Task objective: Copy exactly the lines that run from the top of the listing to the line containing "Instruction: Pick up", both ends included, and omit the pictures.

== Segment start ==

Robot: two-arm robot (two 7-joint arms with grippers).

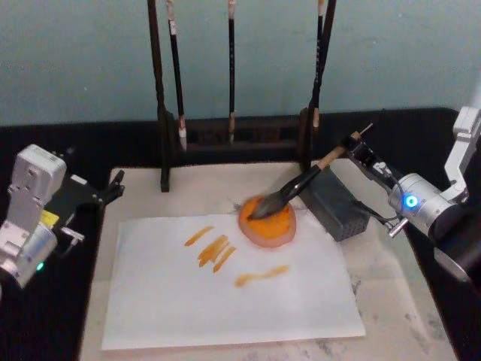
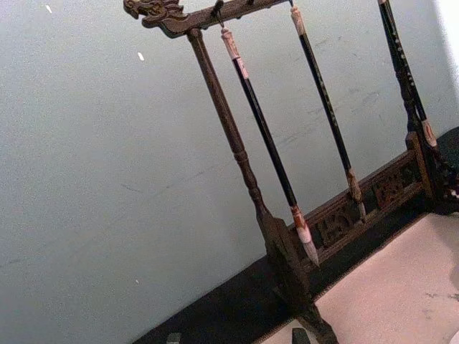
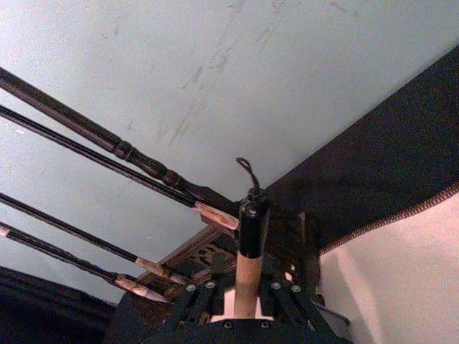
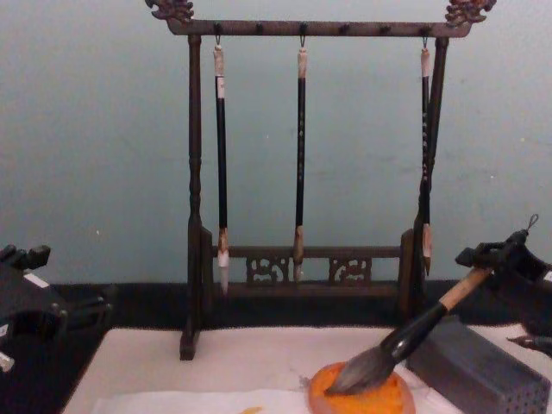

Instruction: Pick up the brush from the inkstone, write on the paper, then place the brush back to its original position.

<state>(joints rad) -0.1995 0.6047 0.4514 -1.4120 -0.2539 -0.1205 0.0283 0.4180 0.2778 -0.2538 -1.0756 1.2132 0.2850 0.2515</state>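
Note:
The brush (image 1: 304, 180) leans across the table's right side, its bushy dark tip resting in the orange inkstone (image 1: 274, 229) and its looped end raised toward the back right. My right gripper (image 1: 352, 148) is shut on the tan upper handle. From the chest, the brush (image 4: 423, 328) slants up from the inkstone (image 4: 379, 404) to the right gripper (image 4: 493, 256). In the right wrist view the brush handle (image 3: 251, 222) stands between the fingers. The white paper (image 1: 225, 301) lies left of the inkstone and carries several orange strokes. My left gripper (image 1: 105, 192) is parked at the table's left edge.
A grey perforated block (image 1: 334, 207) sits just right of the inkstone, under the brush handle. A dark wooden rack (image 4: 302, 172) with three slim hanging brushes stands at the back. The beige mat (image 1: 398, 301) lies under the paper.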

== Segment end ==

The completed task:
Robot: two-arm robot (two 7-joint arms with grippers).


Instruction: Pick up the brush from the inkstone, write on the paper, then place the brush back to its original position.

No more output will be given for this exercise.